- **Extracted data**:
■ ■ ■ ■ ■

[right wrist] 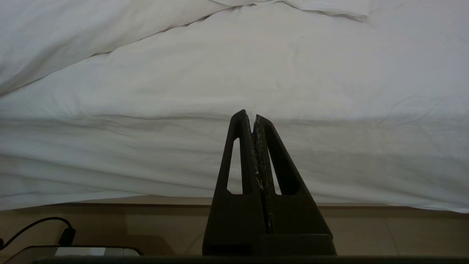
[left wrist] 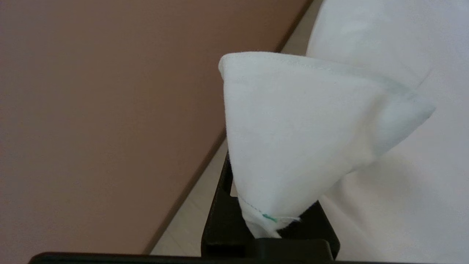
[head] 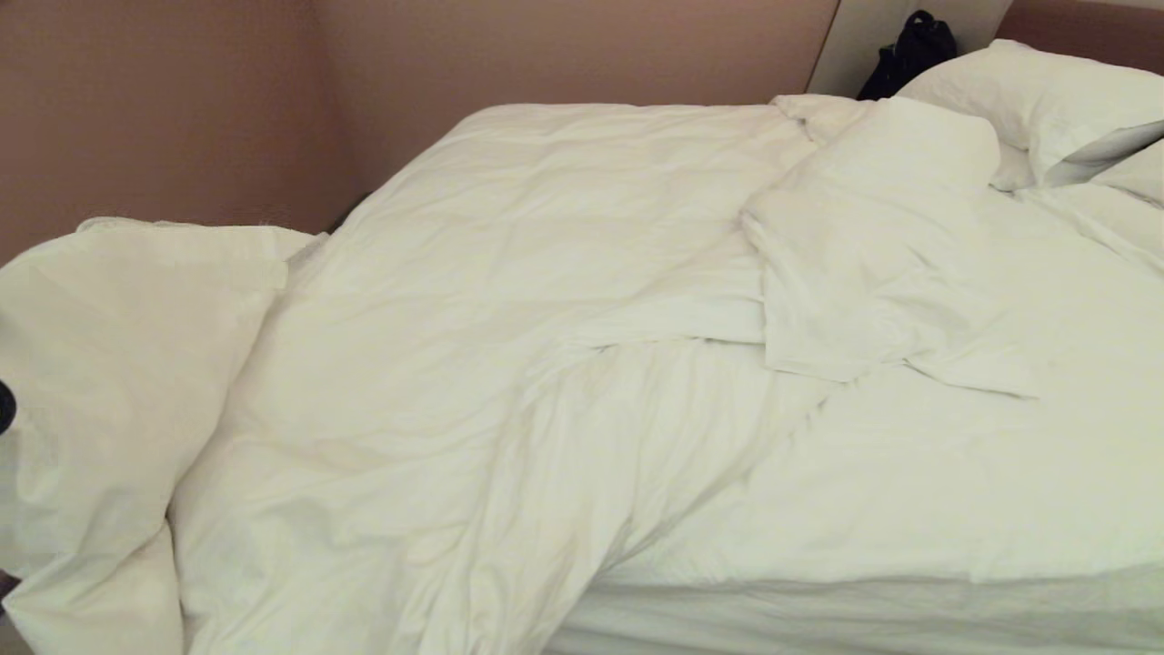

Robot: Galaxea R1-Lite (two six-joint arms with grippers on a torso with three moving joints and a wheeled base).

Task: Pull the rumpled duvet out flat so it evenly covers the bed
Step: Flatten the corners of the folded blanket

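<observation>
White duvet (head: pixel 473 300) lies rumpled toward the bed's (head: pixel 864 609) left edge, its corner pinched in the left pincer (left wrist: pixel 269 223), while the right pincer (right wrist: pixel 253 121), pressed together, hangs by the bed's near side.

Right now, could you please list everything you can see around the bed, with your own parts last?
duvet: one, white, rumpled across the bed's left and middle, one corner lifted at the near left.
bed: one, white sheet bare at the near right, mattress edge below.
pillows: at least two, white, at the far right end.
bag: one, black, behind the pillows at the far right.
wall: brownish, behind and left of the bed.
cable: one, black, on the floor beside the bed.
left gripper: one, black, shut on the duvet corner, at the near left.
right gripper: one, black, shut, empty, low before the mattress side.
</observation>
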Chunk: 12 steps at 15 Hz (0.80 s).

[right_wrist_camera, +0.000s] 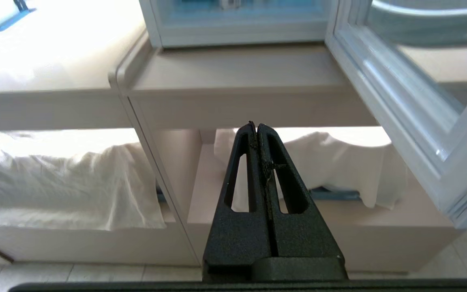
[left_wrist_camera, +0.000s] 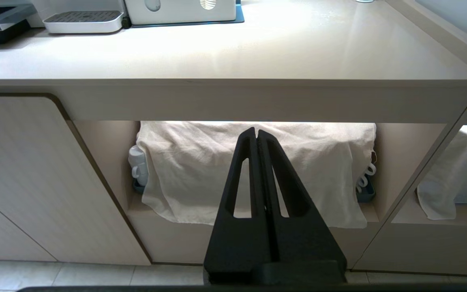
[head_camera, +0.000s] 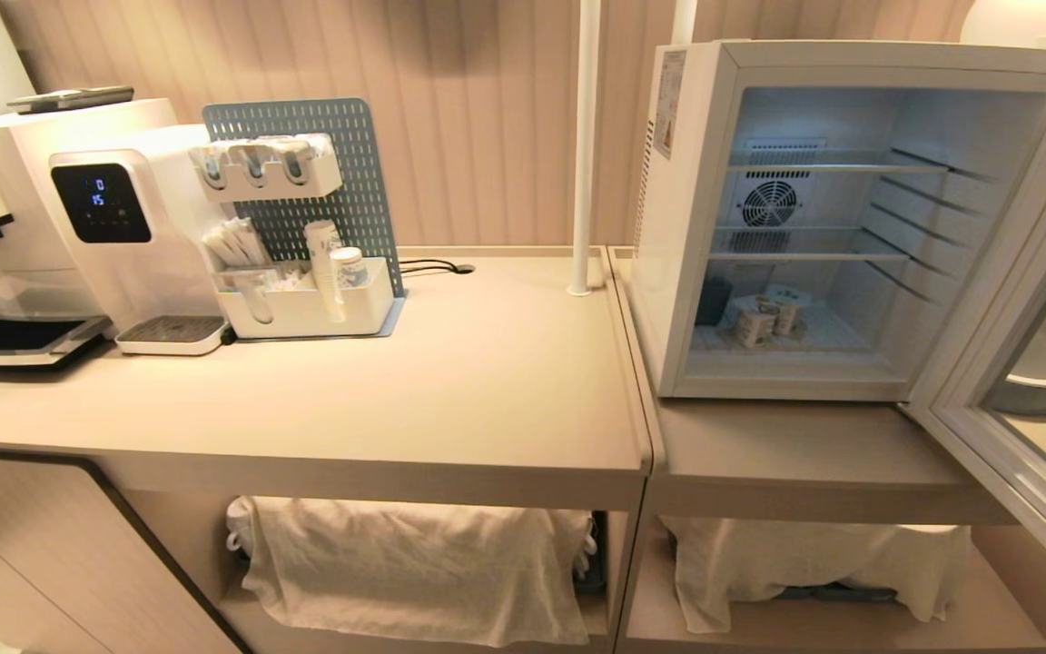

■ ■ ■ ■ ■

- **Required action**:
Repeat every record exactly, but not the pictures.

- **Result of the task**:
[right wrist] 
[left wrist] 
[head] 

Robot: Galaxea R1-Lite (two six-joint arms with grippers on a torso with three moving joints and a wheeled base).

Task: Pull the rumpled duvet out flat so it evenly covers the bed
Step: Flatten the corners of the folded blanket

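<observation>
White duvet (head: pixel 473 300) lies rumpled toward the bed's (head: pixel 864 609) left edge, its corner pinched in the left pincer (left wrist: pixel 269 223), while the right pincer (right wrist: pixel 253 121), pressed together, hangs by the bed's near side.

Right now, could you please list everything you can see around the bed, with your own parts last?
duvet: one, white, rumpled across the bed's left and middle, one corner lifted at the near left.
bed: one, white sheet bare at the near right, mattress edge below.
pillows: at least two, white, at the far right end.
bag: one, black, behind the pillows at the far right.
wall: brownish, behind and left of the bed.
cable: one, black, on the floor beside the bed.
left gripper: one, black, shut on the duvet corner, at the near left.
right gripper: one, black, shut, empty, low before the mattress side.
</observation>
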Chunk: 12 steps at 15 Hz (0.80 s).

[right_wrist_camera, +0.000s] 
[left_wrist_camera, +0.000s] 
[head_camera, +0.000s] 

That is the entire output.